【論説】福井県内を含め全国的に今や欠かせない社会インフラになっているのがコンビニだろう。国内には5万店超があり、飽和状態との指摘もある。一方で、深刻な人手不足で従業員の確保もままならないという。コンビニ業界は24時間営業が原則だが、事業モデルの転換は待ったなしといえる。

 経済産業省が今月発表したコンビニの加盟店オーナーや従業員のアンケートによると、週1日以下しか休めないと回答したオーナーの割合は全体の85%に上った。従業員も64%が人手不足を課題に挙げている。オーナーの中には「深夜勤務は当たり前で、休暇は27年間一度もない」と悲痛な声もあったという。

 オーナー、従業員が共に課題として挙げるのが24時間営業だ。「深夜営業は売り上げが低く、逆に人件費は高くなる」などとして時短を求める意見が多い。人手不足から24時間営業ができず、廃業に追い込まれる店舗もあるとされる。手間暇が掛かる「おでん」の販売を中止、縮小する動きも広がっているという。

 コンビニの本部も対応を余儀なくされている。最大手のセブン―イレブン・ジャパンはフランチャイズ加盟店の24時間営業の方針を見直し、一部店舗で時間短縮営業を始めている。8店舗でスタートした時短営業は来年1月にさらに増やすとしている。ファミリーマートやローソンでも時短営業が加速している。

 発端は、今年2月に大阪府東大阪市のセブン―イレブン加盟店のオーナーが人手不足を理由に、本部の反対を押し切って時短営業に踏み切ったこと。セブン―イレブンは24時間営業により業界首位を確立した成功の歴史があり、業界の中では最も時短に消極的だったといわれる。経産省が問題是正の行動計画の策定を要請するといった圧力もあり、事業モデルの変更を迫られた格好だ。

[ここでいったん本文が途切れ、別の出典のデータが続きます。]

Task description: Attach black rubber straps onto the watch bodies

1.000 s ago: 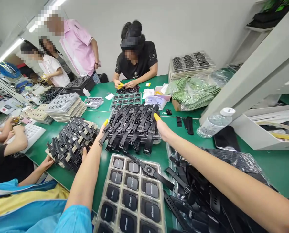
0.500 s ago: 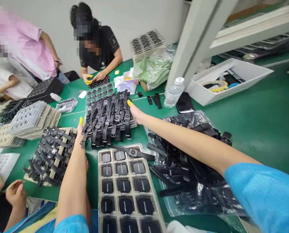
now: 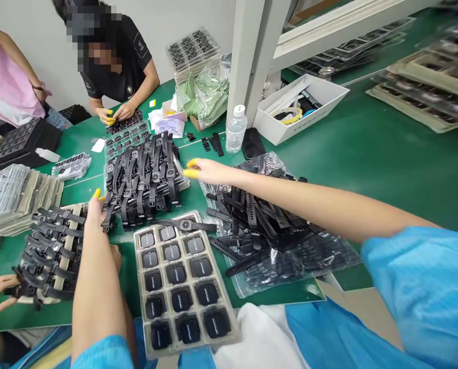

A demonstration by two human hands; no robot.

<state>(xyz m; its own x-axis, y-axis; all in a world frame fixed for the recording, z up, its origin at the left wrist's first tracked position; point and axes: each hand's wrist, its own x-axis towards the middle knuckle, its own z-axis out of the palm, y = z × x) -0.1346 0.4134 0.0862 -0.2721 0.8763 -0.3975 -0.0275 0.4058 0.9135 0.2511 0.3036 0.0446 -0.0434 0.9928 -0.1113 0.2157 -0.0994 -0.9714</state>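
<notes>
Right now, I have the right hand (image 3: 210,170) empty, its yellow-tipped fingers slightly parted just beside the right edge of the watch-laden tray stack (image 3: 141,177). The left hand (image 3: 94,207) is at the stack's left edge; I cannot tell whether it grips. The stack sits back from the table (image 3: 367,169)'s front edge, behind a compartment tray (image 3: 194,347) overhanging that edge.
</notes>
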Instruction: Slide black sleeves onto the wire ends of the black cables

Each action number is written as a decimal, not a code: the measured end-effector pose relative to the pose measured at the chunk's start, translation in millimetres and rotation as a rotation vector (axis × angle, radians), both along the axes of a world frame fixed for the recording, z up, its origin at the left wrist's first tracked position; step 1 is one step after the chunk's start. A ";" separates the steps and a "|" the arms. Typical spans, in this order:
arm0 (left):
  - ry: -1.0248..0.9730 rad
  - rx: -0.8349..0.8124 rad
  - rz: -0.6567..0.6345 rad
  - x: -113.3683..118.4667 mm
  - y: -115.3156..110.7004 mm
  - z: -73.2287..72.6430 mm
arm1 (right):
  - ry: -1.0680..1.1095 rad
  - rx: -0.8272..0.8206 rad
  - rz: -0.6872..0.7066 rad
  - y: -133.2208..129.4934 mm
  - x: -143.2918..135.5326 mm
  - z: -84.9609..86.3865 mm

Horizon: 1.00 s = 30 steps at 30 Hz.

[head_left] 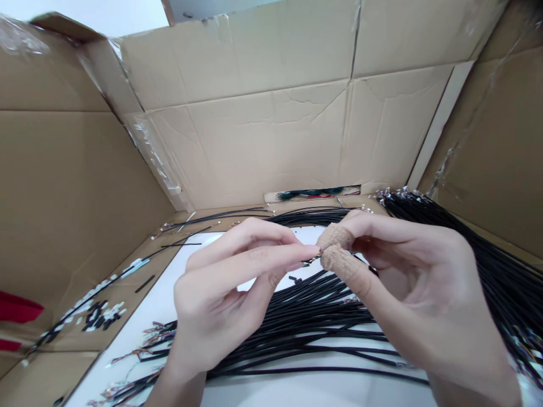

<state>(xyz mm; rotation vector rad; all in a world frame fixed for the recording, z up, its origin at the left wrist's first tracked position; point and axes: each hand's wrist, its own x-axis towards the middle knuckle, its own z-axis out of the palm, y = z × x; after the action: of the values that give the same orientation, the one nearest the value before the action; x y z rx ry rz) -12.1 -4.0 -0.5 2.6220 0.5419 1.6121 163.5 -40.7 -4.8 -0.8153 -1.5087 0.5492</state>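
Note:
My left hand and my right hand meet fingertip to fingertip above a white sheet. Between them they pinch the small metal end of a thin black cable. The right thumb and forefinger wear tan finger cots. Under the hands lies a thick bundle of black cables running left to right, its stripped coloured wire ends fanned out at the lower left.
A second bundle of black cables with metal terminals runs down the right side. Cardboard walls enclose the bench on three sides. Small black and white cut pieces lie on the cardboard at the left, near something red.

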 end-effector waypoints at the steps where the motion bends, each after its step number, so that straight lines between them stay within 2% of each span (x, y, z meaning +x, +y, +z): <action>1: -0.013 -0.011 0.006 0.6 0.1 -0.4 | -0.003 0.018 -0.024 -0.9 -0.9 -0.4; 7: -0.074 -0.105 -0.018 4.7 -3.3 -1.6 | 0.001 0.166 -0.144 -7.4 -6.8 -4.9; 13: -0.130 -0.136 0.023 7.3 -8.1 0.1 | -0.019 0.281 -0.248 -8.5 -14.8 -8.5; 24: -0.188 -0.268 -0.058 7.1 -9.7 -0.5 | -0.060 0.242 -0.279 -12.9 -15.4 -7.5; 30: -0.168 -0.248 -0.031 4.7 -12.9 -1.1 | -0.092 0.342 -0.316 -11.6 -16.4 -3.1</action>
<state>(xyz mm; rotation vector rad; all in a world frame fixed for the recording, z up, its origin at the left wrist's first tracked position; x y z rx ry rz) -7.4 -16.9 -1.6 2.2843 0.6423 1.6195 147.1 -52.3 -7.9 -0.7956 -1.4671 0.0177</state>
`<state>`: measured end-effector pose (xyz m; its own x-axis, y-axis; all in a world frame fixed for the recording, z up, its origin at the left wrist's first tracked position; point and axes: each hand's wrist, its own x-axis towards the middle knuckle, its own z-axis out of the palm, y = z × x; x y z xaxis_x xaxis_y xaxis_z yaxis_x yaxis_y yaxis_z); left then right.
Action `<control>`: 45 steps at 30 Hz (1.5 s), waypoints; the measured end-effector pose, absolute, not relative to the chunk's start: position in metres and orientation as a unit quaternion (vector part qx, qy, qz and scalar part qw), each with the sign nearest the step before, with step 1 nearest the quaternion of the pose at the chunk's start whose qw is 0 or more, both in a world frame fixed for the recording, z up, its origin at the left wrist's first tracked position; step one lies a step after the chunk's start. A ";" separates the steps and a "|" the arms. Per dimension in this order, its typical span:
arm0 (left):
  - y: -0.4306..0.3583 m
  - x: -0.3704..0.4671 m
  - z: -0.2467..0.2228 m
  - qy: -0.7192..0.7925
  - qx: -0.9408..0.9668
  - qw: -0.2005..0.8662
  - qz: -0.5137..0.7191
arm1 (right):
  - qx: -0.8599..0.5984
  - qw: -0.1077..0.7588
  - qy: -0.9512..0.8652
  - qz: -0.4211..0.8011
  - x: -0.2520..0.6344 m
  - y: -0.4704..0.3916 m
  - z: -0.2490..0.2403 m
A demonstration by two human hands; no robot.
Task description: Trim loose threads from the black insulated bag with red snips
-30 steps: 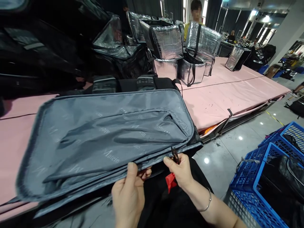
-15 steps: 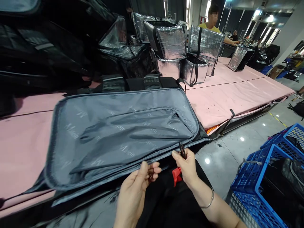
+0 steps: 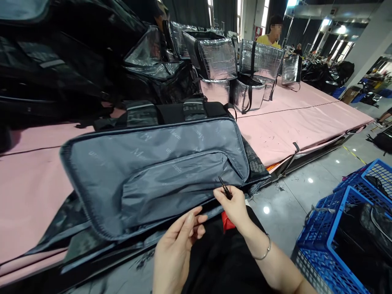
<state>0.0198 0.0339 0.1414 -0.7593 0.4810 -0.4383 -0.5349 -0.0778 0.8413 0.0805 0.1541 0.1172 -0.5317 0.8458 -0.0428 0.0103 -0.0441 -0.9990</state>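
An unzipped camouflage-and-black backpack lies in front of me, its grey printed lining [image 3: 107, 163] facing up. In my right hand [image 3: 234, 204] is a pair of small black thread snips [image 3: 226, 190], the pointed blades slightly apart above the lower right of the lining. My left hand [image 3: 179, 241] is at the near edge of the bag, thumb and fingers curled together. Anything pinched in it is too small to make out. A piece of red cloth [image 3: 227, 221] shows just below my right hand.
The bag rests on a long pink-covered table [image 3: 306, 106]. Silver insulated bags [image 3: 217, 59] stand behind it, and dark backpacks [image 3: 61, 69] are piled at the left. Blue crates [image 3: 332, 245] sit on the floor at the right. A person in yellow [image 3: 271, 38] is across the table.
The near side of the lining panel has lifted and shifted, showing camouflage fabric beneath. My right hand has moved slightly left and up with the snips. The person's silver bag has moved left.
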 end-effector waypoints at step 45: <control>0.054 0.024 0.149 0.542 -0.153 0.290 0.774 | -0.280 0.374 -0.545 0.696 0.089 0.138 0.092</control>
<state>0.0240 0.0540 0.1492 -0.7846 0.2837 -0.5514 -0.6152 -0.2445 0.7495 0.0893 0.1376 0.0918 -0.5629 0.8263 0.0181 -0.2147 -0.1250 -0.9686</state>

 問題は、加盟店が本部に支払うロイヤルティーに関して、セブン―イレブンが24時間営業の店舗を優遇するとした制度だ。時短営業を希望する加盟店にとっては逆風といえる。コンビニ業界は商品の製造や配送、陳列で24時間営業を前提にしている。そうした経営戦略を変えない以上、時短営業を選択したくても選択できない店舗が多く出てくるだろう。

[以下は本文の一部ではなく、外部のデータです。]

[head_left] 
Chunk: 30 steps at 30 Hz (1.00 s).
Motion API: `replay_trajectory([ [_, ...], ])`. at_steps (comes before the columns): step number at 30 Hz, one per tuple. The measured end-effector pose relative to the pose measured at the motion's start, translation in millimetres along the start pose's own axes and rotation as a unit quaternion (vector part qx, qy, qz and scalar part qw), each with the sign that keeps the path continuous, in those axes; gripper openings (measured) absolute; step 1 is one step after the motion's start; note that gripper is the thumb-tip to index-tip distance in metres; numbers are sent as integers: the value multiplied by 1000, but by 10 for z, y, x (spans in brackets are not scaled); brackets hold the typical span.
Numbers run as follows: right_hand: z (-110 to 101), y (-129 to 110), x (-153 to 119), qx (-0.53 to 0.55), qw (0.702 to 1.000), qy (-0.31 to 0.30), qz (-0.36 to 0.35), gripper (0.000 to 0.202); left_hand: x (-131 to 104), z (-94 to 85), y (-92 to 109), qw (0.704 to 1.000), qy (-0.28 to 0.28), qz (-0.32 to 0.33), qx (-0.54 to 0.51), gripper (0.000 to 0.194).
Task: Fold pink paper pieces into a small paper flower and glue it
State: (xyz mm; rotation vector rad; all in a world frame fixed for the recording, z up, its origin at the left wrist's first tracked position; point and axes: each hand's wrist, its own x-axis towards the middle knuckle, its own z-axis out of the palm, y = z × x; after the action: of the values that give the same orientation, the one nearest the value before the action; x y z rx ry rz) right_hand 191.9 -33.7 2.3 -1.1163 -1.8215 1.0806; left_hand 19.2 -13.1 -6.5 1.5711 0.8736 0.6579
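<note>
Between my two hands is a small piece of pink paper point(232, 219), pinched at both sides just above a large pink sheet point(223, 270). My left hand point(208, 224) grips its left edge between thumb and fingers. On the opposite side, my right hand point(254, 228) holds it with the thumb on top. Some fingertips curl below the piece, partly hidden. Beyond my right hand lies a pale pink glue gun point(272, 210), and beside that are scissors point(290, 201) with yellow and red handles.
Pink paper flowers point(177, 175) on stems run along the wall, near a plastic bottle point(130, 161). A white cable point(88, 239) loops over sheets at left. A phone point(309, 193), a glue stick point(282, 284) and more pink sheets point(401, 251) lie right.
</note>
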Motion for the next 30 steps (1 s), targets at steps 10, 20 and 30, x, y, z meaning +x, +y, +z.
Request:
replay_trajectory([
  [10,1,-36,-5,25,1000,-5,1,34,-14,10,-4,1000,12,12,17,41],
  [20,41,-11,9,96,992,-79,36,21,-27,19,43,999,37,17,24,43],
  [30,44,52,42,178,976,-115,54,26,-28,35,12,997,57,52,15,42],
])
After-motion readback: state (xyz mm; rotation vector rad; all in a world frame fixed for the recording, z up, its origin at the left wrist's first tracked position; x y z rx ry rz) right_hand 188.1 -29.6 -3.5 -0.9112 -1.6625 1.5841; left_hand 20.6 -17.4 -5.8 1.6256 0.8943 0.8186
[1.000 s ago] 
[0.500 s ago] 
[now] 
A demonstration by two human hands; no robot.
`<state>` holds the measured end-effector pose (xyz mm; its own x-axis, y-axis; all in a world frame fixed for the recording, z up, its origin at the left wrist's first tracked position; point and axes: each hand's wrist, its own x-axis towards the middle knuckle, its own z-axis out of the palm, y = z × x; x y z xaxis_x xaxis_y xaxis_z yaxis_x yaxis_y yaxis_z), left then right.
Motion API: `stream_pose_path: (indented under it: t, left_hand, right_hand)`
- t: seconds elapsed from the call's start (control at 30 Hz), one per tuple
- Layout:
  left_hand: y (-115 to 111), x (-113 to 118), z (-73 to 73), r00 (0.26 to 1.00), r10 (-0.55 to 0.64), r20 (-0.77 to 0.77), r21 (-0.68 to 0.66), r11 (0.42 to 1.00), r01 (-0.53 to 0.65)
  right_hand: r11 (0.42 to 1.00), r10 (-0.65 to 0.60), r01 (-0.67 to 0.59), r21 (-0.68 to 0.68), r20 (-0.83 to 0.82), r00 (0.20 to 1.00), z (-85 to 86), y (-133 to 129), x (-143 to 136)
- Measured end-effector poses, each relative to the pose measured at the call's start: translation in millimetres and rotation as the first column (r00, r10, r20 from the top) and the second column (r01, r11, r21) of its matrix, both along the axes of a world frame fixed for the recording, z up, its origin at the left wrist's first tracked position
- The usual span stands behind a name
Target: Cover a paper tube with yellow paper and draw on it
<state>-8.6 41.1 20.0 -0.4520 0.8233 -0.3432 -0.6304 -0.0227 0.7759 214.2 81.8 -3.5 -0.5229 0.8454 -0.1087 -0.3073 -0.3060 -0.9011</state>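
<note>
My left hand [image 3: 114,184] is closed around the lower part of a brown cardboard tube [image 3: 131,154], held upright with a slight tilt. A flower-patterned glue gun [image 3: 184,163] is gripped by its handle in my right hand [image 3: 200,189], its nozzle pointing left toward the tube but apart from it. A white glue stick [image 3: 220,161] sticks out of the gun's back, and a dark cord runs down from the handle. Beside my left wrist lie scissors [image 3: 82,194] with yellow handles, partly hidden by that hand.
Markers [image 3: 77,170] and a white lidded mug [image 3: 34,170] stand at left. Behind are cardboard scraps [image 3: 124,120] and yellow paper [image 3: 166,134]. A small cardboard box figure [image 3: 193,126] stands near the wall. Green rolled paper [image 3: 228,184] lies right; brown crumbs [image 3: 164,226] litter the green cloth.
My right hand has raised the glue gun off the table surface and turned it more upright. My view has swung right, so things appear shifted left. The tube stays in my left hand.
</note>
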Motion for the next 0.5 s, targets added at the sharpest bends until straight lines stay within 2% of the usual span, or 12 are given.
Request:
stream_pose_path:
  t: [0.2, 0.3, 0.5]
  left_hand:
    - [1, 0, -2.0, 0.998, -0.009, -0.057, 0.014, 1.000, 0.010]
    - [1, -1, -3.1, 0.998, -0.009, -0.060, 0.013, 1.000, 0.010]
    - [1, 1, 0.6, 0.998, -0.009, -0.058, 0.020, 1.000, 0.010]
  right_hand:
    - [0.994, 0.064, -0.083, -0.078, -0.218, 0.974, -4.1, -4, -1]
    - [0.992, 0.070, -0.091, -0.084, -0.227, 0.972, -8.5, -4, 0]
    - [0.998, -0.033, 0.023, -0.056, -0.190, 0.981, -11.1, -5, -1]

 コンビニチェーンは本部と加盟店の共存共栄を理念としているはずだ。だが、本部社員が店舗のオーナー不在時を狙って商品を無断発注するといった事案が横行していることが判明するなど、本部の利益を優先する体質は依然、根強い。本部優先で加盟店が存続できなければ本末転倒だ。持続可能なコンビニ経営を構築する必要がある。